Alternative approaches
There are other ways to test whether and how compensation systems improve or worsen injured worker outcomes. Randomised controlled trials avoid much of the problem of collider bias by randomly allocating exposures, theoretically balancing baseline differences between cohorts. However, these are often ethically or financially impractical and can lack external validity (2,46). Quasi-experiments may be better suited to answering questions about the impact of system settings. These include study designs such as interrupted time series and difference-in-differences, which compare outcomes before and after an event like legislated changes, and regression discontinuity, which use arbitrary cut-offs like wage replacement caps. They can also overcome logistical hurdles of randomised controlled trials through exogenous allocation of large populations to experimental/exposure and control conditions in ways that mimic randomisation (46,47). In some circumstances, quasi-experiments have better external validity than randomised controlled trials because they rely on population-level, real-world data (46).

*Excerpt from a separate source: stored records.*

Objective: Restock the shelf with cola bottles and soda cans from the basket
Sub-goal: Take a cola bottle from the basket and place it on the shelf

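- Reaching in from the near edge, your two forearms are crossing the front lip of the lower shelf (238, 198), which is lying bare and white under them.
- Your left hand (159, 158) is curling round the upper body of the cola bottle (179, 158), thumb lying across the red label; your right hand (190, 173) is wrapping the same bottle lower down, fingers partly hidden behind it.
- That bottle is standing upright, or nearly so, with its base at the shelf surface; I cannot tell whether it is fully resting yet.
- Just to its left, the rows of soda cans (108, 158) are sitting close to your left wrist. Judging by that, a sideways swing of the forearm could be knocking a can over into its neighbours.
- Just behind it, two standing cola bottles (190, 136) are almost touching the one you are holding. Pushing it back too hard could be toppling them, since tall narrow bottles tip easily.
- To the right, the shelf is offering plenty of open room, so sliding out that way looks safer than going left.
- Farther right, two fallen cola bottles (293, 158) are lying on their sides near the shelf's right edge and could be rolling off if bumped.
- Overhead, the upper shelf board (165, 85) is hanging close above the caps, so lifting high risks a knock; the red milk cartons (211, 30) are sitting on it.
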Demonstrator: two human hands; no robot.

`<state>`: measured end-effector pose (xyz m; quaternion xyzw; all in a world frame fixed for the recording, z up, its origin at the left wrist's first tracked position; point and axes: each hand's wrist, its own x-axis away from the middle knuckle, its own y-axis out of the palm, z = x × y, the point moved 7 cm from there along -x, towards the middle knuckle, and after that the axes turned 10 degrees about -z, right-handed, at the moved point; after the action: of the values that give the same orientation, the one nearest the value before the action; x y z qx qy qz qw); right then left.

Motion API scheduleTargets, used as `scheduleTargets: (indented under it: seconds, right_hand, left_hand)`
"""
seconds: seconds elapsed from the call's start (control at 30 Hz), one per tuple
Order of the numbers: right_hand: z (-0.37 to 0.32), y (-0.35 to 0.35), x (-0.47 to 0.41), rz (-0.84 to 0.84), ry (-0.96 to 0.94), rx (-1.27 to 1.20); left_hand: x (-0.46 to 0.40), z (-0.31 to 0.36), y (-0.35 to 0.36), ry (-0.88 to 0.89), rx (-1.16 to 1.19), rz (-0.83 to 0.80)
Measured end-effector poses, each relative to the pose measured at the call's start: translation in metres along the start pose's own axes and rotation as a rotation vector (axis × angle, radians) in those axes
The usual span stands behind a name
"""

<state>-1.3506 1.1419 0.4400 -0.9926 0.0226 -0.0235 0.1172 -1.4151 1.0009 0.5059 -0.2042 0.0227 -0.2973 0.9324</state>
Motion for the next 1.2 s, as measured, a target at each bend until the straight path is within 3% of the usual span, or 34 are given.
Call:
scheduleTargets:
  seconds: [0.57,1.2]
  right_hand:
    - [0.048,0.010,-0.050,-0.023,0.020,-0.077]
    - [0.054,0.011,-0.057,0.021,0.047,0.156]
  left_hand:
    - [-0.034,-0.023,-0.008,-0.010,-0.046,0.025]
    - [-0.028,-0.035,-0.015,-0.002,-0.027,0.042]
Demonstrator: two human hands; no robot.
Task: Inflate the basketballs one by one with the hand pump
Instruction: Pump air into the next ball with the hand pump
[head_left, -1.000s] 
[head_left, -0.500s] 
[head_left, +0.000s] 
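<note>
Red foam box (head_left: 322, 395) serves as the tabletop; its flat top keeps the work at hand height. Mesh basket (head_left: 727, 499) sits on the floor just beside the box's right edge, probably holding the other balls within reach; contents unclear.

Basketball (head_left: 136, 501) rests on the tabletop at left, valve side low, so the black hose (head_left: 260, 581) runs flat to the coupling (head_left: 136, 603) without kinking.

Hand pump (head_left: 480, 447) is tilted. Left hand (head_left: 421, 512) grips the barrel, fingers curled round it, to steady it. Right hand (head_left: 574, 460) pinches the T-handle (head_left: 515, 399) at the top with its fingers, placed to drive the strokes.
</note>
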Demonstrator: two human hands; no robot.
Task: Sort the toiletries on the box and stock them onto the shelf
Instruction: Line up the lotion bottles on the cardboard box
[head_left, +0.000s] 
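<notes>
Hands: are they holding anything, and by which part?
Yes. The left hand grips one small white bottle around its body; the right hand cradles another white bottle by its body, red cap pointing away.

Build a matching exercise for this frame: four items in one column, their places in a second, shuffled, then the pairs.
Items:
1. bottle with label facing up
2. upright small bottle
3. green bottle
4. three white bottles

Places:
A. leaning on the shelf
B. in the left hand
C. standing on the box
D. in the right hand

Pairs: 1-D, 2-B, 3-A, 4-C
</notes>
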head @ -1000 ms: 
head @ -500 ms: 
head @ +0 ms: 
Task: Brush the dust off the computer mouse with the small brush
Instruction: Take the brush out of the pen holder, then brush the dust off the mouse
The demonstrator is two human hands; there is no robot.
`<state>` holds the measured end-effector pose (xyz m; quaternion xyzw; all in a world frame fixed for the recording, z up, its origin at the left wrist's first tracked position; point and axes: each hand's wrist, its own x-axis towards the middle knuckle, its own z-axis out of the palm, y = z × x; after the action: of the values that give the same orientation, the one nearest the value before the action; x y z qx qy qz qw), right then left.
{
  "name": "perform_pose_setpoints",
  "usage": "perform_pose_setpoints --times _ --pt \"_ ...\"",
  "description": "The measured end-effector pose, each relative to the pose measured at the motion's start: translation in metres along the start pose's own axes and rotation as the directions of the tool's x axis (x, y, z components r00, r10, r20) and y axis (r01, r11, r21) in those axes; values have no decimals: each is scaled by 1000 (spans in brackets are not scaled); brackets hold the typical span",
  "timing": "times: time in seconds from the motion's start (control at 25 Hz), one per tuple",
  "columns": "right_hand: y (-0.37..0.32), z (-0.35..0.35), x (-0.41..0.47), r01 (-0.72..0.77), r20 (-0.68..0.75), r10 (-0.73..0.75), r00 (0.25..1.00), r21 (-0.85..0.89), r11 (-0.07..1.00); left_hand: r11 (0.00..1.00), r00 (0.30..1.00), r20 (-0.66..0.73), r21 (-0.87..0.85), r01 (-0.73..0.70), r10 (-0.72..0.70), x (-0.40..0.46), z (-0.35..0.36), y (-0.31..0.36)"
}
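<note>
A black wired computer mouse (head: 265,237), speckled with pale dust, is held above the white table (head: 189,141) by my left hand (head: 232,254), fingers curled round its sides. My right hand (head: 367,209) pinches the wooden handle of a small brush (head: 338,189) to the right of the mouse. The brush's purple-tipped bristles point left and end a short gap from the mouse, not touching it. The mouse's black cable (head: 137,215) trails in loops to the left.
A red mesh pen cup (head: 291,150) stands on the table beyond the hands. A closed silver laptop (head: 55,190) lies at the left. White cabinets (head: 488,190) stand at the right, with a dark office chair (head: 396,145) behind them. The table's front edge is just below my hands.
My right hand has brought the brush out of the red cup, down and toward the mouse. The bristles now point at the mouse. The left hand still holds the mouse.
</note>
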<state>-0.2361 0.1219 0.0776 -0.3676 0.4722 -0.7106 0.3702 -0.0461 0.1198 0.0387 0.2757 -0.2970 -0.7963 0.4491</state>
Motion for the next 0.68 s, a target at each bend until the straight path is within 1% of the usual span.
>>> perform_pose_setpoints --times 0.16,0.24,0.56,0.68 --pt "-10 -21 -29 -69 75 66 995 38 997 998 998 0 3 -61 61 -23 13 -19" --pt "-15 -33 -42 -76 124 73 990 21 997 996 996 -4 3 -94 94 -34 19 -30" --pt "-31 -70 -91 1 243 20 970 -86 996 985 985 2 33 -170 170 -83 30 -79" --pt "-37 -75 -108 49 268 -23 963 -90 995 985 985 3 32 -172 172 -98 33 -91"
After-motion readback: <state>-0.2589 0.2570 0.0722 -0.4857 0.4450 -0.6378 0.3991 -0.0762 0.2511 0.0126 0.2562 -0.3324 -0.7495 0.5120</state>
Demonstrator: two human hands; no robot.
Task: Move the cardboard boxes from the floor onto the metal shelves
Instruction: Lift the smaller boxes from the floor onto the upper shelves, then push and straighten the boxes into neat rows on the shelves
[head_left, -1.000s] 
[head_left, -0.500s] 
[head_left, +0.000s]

However, quasi-experiments have important limitations. Events like legislative change are infrequent and may not modify policies of interest, or entirely change the compensation system, making it difficult to differentiate the effects of policy change from service disruption (48). Legislative change may also introduce a collider if it alters compensability thresholds. For instance, we previously found that when New South Wales restricted eligibility to its compensation system in 2012, the claim rate decreased while disability duration increased (49). Such an outcome would be consistent with both a change in the cohort towards more severe and complex injuries and a system that has increased the stressfulness of compensation. At the very least, analyses based on legislative change should examine whether the event affected claim rates (48,50) to pro-actively test for cohort-shaping effects as an indicator of collider bias.
Strengths and limitations
Study strengths include use of population-level claims data from workers’ compensation systems with near-universal coverage of the Australian workforce and the use of simulated data with known characteristics to demonstrate how collider bias can distort statistical associations. To my knowledge, this is the first work disability study to directly engage with the problem of collider bias.
Limitations include the inability to test the proposed mechanism of compensability thresholds directly. I used labour force denominators to estimate claim rates, which are not equivalent to covered worker estimates; variations in the proportion of the workforce who are insured against workplace injury could vary across Statistical Areas or compensation systems and bias claim rate estimates.